Task description >> Exact copy, no pictures: output each line below as it stands.

┌────────

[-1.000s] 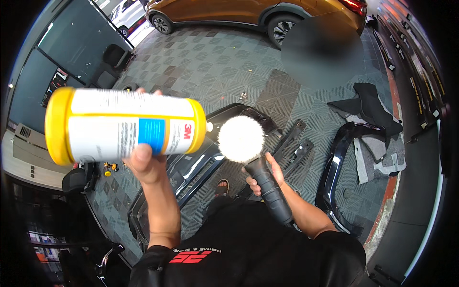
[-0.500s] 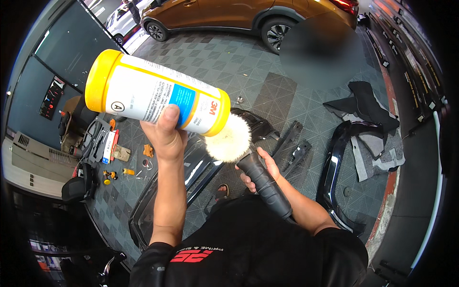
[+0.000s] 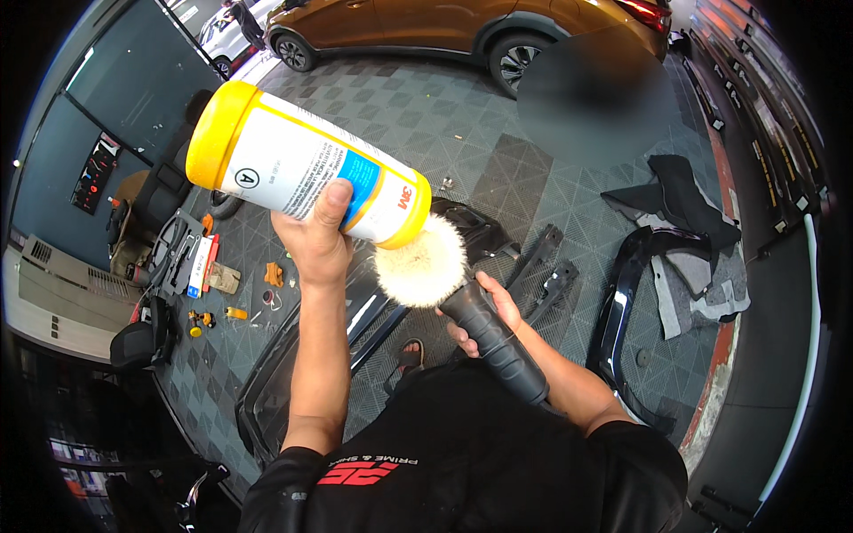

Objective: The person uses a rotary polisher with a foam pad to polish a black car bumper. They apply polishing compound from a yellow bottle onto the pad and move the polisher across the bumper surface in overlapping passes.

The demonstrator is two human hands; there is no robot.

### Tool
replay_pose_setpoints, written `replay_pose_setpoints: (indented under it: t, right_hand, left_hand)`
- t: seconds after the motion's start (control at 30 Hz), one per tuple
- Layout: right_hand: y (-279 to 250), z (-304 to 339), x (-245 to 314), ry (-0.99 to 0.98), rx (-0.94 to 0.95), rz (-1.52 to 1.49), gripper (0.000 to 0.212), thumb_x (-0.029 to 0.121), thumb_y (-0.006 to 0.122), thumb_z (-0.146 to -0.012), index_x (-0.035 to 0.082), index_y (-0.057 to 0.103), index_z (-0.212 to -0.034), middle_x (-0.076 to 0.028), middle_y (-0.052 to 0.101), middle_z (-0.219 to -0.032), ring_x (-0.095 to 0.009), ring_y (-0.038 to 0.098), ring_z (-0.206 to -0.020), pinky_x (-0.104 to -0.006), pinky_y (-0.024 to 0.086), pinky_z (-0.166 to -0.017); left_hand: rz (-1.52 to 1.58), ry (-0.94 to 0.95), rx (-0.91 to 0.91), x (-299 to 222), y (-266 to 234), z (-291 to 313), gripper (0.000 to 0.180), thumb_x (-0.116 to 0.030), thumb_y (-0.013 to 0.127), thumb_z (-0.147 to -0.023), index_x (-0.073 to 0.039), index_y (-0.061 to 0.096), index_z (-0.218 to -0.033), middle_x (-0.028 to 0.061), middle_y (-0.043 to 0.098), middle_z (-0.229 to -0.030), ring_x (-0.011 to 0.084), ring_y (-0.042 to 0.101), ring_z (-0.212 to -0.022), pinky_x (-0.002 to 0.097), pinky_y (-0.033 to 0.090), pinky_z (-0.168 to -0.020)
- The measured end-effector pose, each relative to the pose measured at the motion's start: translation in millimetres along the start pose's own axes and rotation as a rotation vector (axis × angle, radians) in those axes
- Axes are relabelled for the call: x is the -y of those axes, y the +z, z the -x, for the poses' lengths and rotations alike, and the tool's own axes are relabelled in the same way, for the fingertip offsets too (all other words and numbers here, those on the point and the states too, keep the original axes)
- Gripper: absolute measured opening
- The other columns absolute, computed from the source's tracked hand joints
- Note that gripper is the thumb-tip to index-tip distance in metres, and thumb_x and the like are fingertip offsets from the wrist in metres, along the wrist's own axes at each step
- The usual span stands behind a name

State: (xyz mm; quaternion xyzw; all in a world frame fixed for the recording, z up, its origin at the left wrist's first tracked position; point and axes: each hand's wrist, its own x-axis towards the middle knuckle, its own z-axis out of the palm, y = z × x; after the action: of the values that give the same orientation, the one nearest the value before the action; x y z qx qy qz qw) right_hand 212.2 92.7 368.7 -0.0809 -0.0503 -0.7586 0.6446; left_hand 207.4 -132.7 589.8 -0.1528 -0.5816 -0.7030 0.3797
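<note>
My left hand (image 3: 318, 233) is wrapped round a large yellow bottle (image 3: 293, 164) with a white and blue label, its thumb on the label. The bottle lies tilted, its yellow lower-right end against a fluffy cream wool pad (image 3: 425, 264). That pad sits on the head of a black polisher (image 3: 498, 342). My right hand (image 3: 498, 311) grips the polisher near its head, with the fingers partly hidden behind the body. Whether any liquid comes out of the bottle cannot be made out.
A black car bumper (image 3: 293, 364) lies on the tiled floor below my hands. At the right are a glossy dark trim piece (image 3: 613, 302) and grey-black fabric (image 3: 702, 249). An orange car (image 3: 400, 31) stands ahead. Small tools and bottles (image 3: 203, 322) lie at the left.
The far yellow end of the bottle has shifted right and slightly up, so the bottle slopes more steeply down toward the pad. My right hand and the polisher have barely moved.
</note>
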Motion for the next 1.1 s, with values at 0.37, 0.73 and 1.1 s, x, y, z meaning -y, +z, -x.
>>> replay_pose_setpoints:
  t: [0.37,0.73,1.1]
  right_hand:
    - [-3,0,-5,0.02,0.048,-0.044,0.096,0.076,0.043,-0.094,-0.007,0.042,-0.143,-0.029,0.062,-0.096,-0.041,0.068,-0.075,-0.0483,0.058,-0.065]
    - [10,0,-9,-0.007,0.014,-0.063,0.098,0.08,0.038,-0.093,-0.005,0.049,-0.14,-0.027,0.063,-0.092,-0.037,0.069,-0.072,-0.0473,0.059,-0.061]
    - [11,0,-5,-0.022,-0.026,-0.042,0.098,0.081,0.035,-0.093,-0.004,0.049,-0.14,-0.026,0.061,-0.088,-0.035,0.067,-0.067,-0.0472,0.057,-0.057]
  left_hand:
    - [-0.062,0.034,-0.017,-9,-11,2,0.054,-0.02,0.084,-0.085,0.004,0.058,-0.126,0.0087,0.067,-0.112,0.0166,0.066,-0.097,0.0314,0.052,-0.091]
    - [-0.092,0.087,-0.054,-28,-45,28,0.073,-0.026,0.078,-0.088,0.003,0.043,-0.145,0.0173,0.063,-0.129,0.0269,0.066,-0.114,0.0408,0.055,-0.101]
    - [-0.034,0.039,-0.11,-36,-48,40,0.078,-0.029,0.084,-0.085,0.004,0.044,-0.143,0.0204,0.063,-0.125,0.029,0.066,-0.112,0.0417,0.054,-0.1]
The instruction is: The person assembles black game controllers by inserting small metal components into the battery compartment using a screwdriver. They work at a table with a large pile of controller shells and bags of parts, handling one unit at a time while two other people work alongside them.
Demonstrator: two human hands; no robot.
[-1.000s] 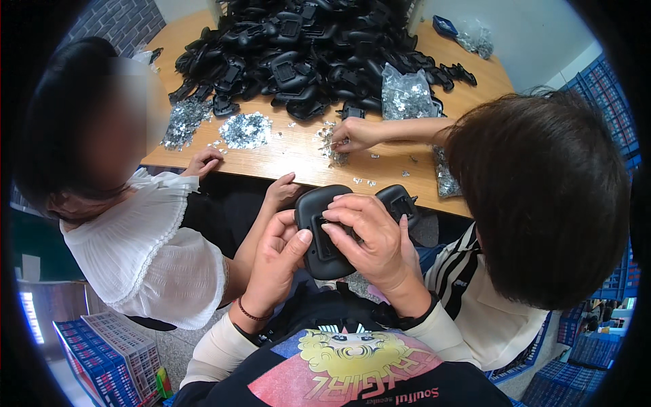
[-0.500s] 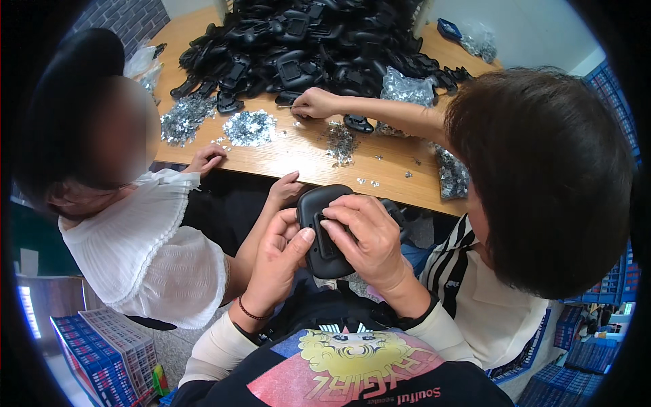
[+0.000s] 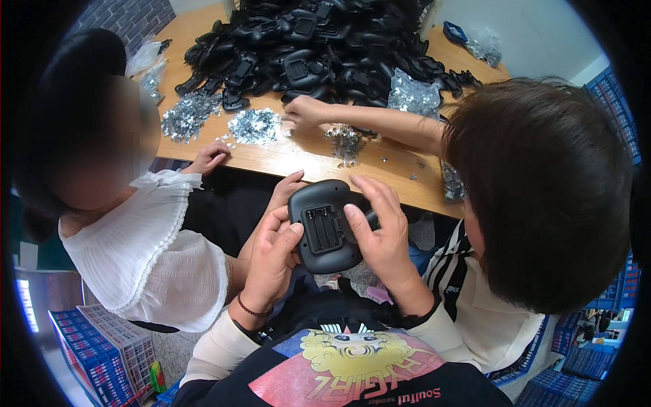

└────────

Answer section >>
[-1.000s] 
[-0.500s] 
[+0.000s] 

Objective: The person uses a rotary polisher with a foam pad to polish a black car bumper. They apply polishing compound from a yellow bottle onto the pad and move the polisher across the bumper surface in overlapping passes.

The demonstrator is two human hands; there is no robot.

### Tool
replay_pose_setpoints, written `replay_pose_setpoints: (indented under it: t, right_hand, left_hand)`
- t: seconds after the motion's start (control at 30 Hz), one per tuple
- Layout: right_hand: y (-279 to 250), z (-304 to 339), x (-245 to 314), ry (-0.99 to 0.98), rx (-0.94 to 0.95), rz (-1.52 to 1.49), gripper (0.000 to 0.212), thumb_x (-0.029 to 0.121), thumb_y (-0.006 to 0.122), thumb_z (-0.146 to -0.012), index_x (-0.035 to 0.082), index_y (-0.057 to 0.103), index_z (-0.212 to -0.034), middle_x (-0.076 to 0.028), middle_y (-0.052 to 0.101), middle_z (-0.219 to -0.032), ring_x (-0.095 to 0.009), ring_y (-0.038 to 0.098), ring_z (-0.206 to -0.020), pinky_x (-0.104 to -0.006), pinky_y (-0.024 to 0.086), pinky_z (-0.166 to -0.017); left_hand: rz (-1.52 to 1.58), ry (-0.94 to 0.95), rx (-0.91 to 0.91), x (-299 to 222), y (-266 to 234), z (-291 to 313), gripper (0.000 to 0.180), thumb_x (-0.116 to 0.030), thumb_y (-0.013 to 0.127), thumb_z (-0.147 to -0.023), index_x (-0.073 to 0.039), index_y (-0.061 to 0.096), index_z (-0.218 to -0.033), middle_x (-0.028 to 0.061), middle_y (-0.043 to 0.098), middle_z (-0.229 to -0.030), ring_x (-0.011 to 0.084), ring_y (-0.042 to 0.101), ring_z (-0.212 to -0.022), pinky_x (-0.002 to 0.097), pinky_y (-0.033 to 0.090), pinky_z (-0.168 to -0.020)
- The measured end-effector pose, each relative to the pose measured at the motion's start: translation in millimetres along the start pose's own axes and rotation as a rotation vector (axis × angle, radians) in those axes
- Axes are relabelled for the call: x is the -y of those axes, y the +z, z the -x, for the poses' lengths and rotations alike, and the tool's own axes are relabelled in the same way, for the fingertip offsets too (all other words and numbers here, those on the point and the states too, keep the original axes)
- Gripper: absolute measured opening
- The other columns absolute, computed from the source's tracked hand joints
- Note that gripper is the thumb-tip to index-tip distance in metres, and thumb_x and the like are fingertip offsets from the wrist in metres, along the wrist's own axes at each step
- The usual span stands behind a name

State: (xyz mm; quaternion xyzw; all in a world frame fixed for the recording, z up, its origin at the left wrist's first tracked position; point and axes: each hand's wrist, its own x-axis towards the middle knuckle, its own z-axis out of the palm, y = z × x; after the action: of the values that give the same orientation, the one nearest the value before the action; x y z qx qy qz qw) right_hand 212.2 92.7 368.7 -0.0809 -0.0503 -0.7586 0.6446; left_hand 207.4 -132.7 589.8 -0.1528 -0.5816 -0.7030 0.3797
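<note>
My left hand (image 3: 318, 233) is wrapped round a large yellow bottle (image 3: 293, 164) with a white and blue label, its thumb on the label. The bottle lies tilted, its yellow lower-right end against a fluffy cream wool pad (image 3: 425, 264). That pad sits on the head of a black polisher (image 3: 498, 342). My right hand (image 3: 498, 311) grips the polisher near its head, with the fingers partly hidden behind the body. Whether any liquid comes out of the bottle cannot be made out.
A black car bumper (image 3: 293, 364) lies on the tiled floor below my hands. At the right are a glossy dark trim piece (image 3: 613, 302) and grey-black fabric (image 3: 702, 249). An orange car (image 3: 400, 31) stands ahead. Small tools and bottles (image 3: 203, 322) lie at the left.
The far yellow end of the bottle has shifted right and slightly up, so the bottle slopes more steeply down toward the pad. My right hand and the polisher have barely moved.
</note>
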Motion for the next 1.1 s, with values at 0.37, 0.73 and 1.1 s, x, y, z meaning -y, +z, -x.
>>> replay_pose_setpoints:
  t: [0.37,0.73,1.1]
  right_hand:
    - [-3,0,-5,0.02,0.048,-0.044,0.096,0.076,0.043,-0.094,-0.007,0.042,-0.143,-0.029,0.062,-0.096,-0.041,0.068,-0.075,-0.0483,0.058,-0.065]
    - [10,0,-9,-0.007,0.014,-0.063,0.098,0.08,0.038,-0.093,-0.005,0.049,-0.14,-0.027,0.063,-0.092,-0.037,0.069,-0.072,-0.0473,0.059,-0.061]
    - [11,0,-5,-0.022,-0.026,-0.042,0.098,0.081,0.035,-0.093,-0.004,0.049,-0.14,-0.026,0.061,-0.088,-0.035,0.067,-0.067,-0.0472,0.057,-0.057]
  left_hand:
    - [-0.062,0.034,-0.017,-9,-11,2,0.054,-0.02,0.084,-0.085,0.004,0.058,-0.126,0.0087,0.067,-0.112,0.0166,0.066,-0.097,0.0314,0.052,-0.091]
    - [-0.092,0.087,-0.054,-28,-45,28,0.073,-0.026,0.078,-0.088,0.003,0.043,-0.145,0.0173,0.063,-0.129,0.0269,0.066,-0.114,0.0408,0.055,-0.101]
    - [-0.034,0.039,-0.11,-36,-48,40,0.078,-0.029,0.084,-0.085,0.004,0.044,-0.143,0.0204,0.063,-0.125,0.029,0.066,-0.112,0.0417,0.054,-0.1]
The instruction is: The person assembles black game controllers by inserting small metal components into the battery compartment using a screwdriver. They work at a table with a large pile of controller shells and bags of parts, handling one unit at a time while two other people work alongside them.
Demonstrator: two human hands; no robot.
[-1.000s] 
[-0.500s] 
[+0.000s] 

For this exercise, nothing more remains to be done.